The first response was about a month after it happened. They decided the #HumanManatee comment wasn’t worthy of being considered abusive. I’m not exactly sure how that isn’t considered abusive and I tried to get them to explain it to me, but there really was not explanation.

The next response was another month later. It was the larger decision, about the rest of the tweets and the users who made them. Twitter decided none of these users were abusive.

I was dumbfounded. How was this not abuse? How was it okay to say these things? I know that sometimes when you’re interacting with someone you disagree with that you might get snarky or downright mean, but, in all my years online, I’d never seen it get this bad, this quick, and I’d never seen a service basically say there was nothing they could do. Twitter told me that I was basically going to have to both block this guy and keep up with whether or not he made any more attempts to harass me.

He didn’t.

Instead, he picked on other people. He picked on enough people that he had his primary account permanently suspended. That occurred after he repeatedly used Islamophobic slurs. His secondary account had some temporary suspensions levied on it, but it still exists. His tertiary account also still exists. He’s had other people report him, yet these accounts still exist. I’ve had people contact me off of Twitter to tell me that this particular person has made comments to them like he made to me, yet these accounts still exist. I’ve seen people complain about reporting him or friends of his for sexist, racist, homophobic, transphobic, and otherwise discriminatory language, yet these abusive accounts still exist.

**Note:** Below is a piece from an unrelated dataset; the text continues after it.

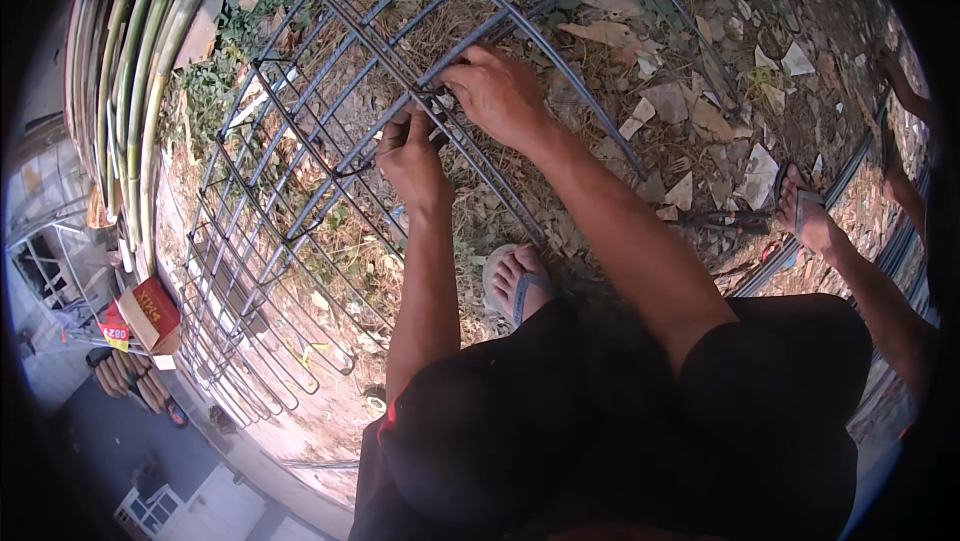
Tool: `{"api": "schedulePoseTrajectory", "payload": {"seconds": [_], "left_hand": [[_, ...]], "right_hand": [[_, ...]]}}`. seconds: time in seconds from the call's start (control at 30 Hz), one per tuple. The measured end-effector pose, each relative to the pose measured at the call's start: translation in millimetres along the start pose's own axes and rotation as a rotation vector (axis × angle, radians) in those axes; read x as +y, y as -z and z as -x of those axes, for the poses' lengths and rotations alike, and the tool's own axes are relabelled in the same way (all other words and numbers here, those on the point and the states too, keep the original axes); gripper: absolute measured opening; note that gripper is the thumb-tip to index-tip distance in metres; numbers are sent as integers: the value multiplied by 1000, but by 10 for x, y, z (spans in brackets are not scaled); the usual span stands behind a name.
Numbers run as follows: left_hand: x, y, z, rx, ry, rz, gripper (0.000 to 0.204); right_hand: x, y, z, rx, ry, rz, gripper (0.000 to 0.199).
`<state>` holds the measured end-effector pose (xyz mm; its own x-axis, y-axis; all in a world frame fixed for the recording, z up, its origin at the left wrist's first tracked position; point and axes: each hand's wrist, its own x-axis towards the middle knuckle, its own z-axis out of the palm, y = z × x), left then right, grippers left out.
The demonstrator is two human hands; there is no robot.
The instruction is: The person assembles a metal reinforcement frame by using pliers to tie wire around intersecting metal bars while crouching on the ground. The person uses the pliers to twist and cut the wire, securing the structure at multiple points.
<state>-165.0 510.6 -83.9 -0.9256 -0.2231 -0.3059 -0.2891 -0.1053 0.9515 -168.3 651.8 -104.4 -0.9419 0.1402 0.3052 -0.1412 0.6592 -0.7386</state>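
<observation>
A cage of dark steel reinforcing bars (300, 191) lies on dry ground littered with leaves. My left hand (410, 156) is closed on a small tool or piece of tie wire at a crossing of two bars. My right hand (497, 91) grips the same crossing from the other side, fingers curled over a long bar. What sits between the fingers is too small to make out. My two feet in flip-flops (520, 281) stand beside the cage.
A bundle of green bamboo poles (135, 71) leans at the left. A red and yellow cardboard box (150, 313) lies near the cage's open end. More steel bars (850, 181) lie at the right, where another person's arm (905, 91) shows.
</observation>
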Motion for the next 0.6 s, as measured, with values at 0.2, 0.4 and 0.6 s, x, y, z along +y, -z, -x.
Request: {"api": "schedulePoseTrajectory", "payload": {"seconds": [0.2, 0.4, 0.6], "left_hand": [[-20, 48, 0, 30, 37, 64, 21], [-31, 77, 34, 9, -14, 44, 22], [-71, 34, 180, -9, -245, -225, 22]], "right_hand": [[42, -21, -30, 29, 95, 42, 21], [45, -6, -50, 21, 79, -44, 19], [-27, 41, -95, -210, -482, -247, 27]]}}
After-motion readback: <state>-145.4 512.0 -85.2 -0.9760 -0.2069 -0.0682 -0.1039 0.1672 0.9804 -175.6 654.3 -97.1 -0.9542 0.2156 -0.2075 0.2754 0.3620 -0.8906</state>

A few hours ago, he insulted not one, but two of my friends. He said that he would never have sex with one because he didn’t have sex with animals. He made rape threats to another. The first friend is considering not using Twitter again. The second is trying to figure out why Twitter decided to give her a temporary ban for the argument, when they aren’t doing a thing about to the account of the guy who threatened her.

It’s not just Twitter and it’s not just this guy. Threats and abuse are levied at people every single day online. Some sites will do something about it, but social media sites, in my experience, just say, “Well, don’t pay attention to them and they’ll go away.” Sometimes they do go away, but usually, they’re only going away because they’ve found fresh meat. They only go away so that they can torment someone else. And when social media websites do absolutely nothing or next-to-nothing, it makes the sites complicit in the abuse. Banning one account or temporarily suspending one account for harassment or abuse doesn’t do anything. It doesn’t send any kind of message, except for the message that it is okay to abuse other people.

No one should have to avoid their mentions for fear of being told they’re ugly or deserve to be raped or stupid or an abomination or any of the other horrifying things that greet people when they’re checking their accounts. If a website like Twitter has an abuse policy, then it should be willing to enforce it. And it shouldn’t take months to do so. Months isn’t good enough. Weeks isn’t good enough. The way things are being done isn’t good enough. We all deserve so much better.

Disclaimer: This post was written by a Feministing Community user and does not necessarily reflect the views of any Feministing columnist, editor, or executive director.

I'm a blue dot in the seriously red state of Alabama. I geek out almost as much as I freckle, which is a lot because I'm a ginger and we're awesome like that. I like to read, want to be a writer, listen to way too much music, and think that purple is the single most awesome color in the world.